Re: [PATCH] secretmem: Prevent secretmem_users from wrapping to zero

Kees Cook <keescook@xxxxxxxxxxxx> · Mon, 25 Oct 2021 17:17:57 -0700

On Mon, Oct 25, 2021 at 04:37:01PM -0700, Linus Torvalds wrote:
> If we want other semantics, it should be a new type.

Okay, that's reasonable.

> > I see that is more like a "shared resource usage count" where the shared
> > resource doesn't necessarily disappear when we reach "no users"?
> 
> So I think that's really "atomic_t".
> 
> And instead of saturating, people should always check such shared
> resources for limits.

Right, but people make mistakes, etc. I agree about the limit being much
more sane than saturating (though in the cases of "missed decrement"),
we get to the same place: an open-coded check for the limit that never
goes down doesn't matter if it's refcount_t nor atomic_t. :)

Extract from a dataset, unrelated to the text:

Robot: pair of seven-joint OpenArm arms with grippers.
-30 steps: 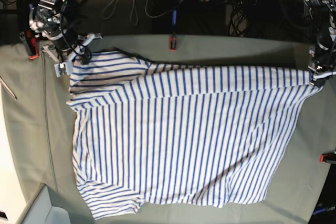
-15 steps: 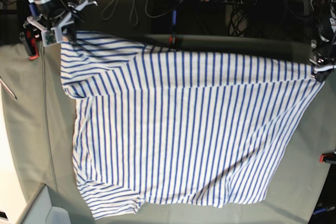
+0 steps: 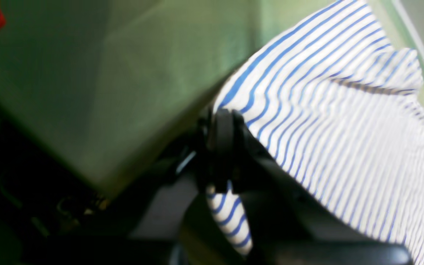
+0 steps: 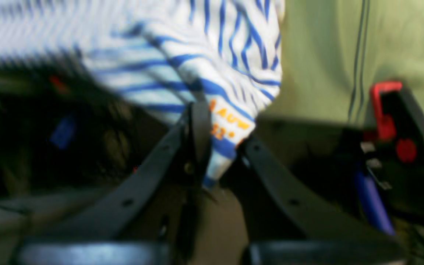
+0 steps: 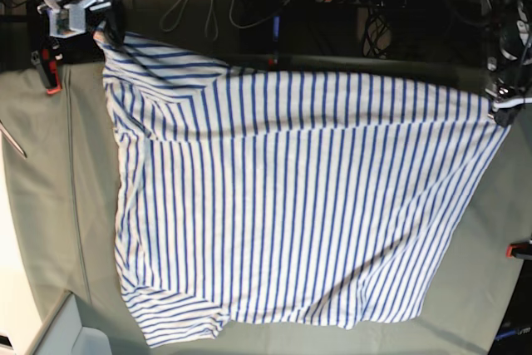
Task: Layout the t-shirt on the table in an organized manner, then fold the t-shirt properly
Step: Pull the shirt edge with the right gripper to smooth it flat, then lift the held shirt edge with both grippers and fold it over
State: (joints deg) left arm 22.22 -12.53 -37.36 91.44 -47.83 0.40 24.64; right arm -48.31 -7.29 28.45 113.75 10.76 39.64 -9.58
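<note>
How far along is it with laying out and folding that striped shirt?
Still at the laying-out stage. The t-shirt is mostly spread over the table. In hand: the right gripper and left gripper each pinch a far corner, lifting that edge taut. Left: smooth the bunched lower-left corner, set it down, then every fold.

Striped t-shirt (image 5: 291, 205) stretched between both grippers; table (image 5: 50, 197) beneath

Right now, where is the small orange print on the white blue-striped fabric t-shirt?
In the right wrist view, the orange print sits on the t-shirt corner, pinched in the right gripper.
</note>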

> > i.e. there is some resource, and it starts its life with no one using it
> > (count = 1).
> 
> You are already going off into the weeds.
> 
> That's not a natural thing to do. It's already confusing. Really. Read
> that sentence yourself, and read it like an outsider.
> 
> "No one is using it, so count == 1" is a nonsensican statement on the
> face of it.
> 
> You are thinking of a refcount_t trick, not some sane semantics.
> 
> Yes, we have played off-by-one games in the kernel before. We've done
> it for various subtle reasons.

Right, sure, but it's not a rare pattern. Given that it exists, and that
it _does_ get used for allocation management (e.g. module loader), it
seems worth constructing a proper type for it so that all the open coded
stuff around these instances can be consolidated, and the API can be
defined in a way that will behave sanely.

> I really don't see what's wrong with 'atomic_t', and just checking for limits.

It's that last part. :) If we go through atomic_dec() see a zero and do
something, okay, fine. But these places need to check for insane
conditions too ("we got a -1 back -- this means there's a bug but what
do we do?"). Same for atomic_inc(): "oh, we're at our limit, do
something", but what above discovering ourselves above the limit?
There's nothing about using the atomic_t primitives that enforces these
kinds of checks. (And there likely shouldn't be for atomic_t -- it's a
plain type.) But we likely need something that fills in this API gap
between atomic_t and refcount_t.

> So if a user can ever trigger a saturating counter, that's a big big
> problem in itself.

Yes! It is. :) But they don't get to gain control over a Use-after-Free.
The risk to the system is DoS instead of loss of execution control.
That's a meaningful risk downgrade.

So, what's the right semantics for an atomic type that could be used in
the module loader, that would catch kernel counting bugs in a safe manner?

The "refcount_t but 1-based" is close, but clearly not the right name. :)

-- 
Kees Cook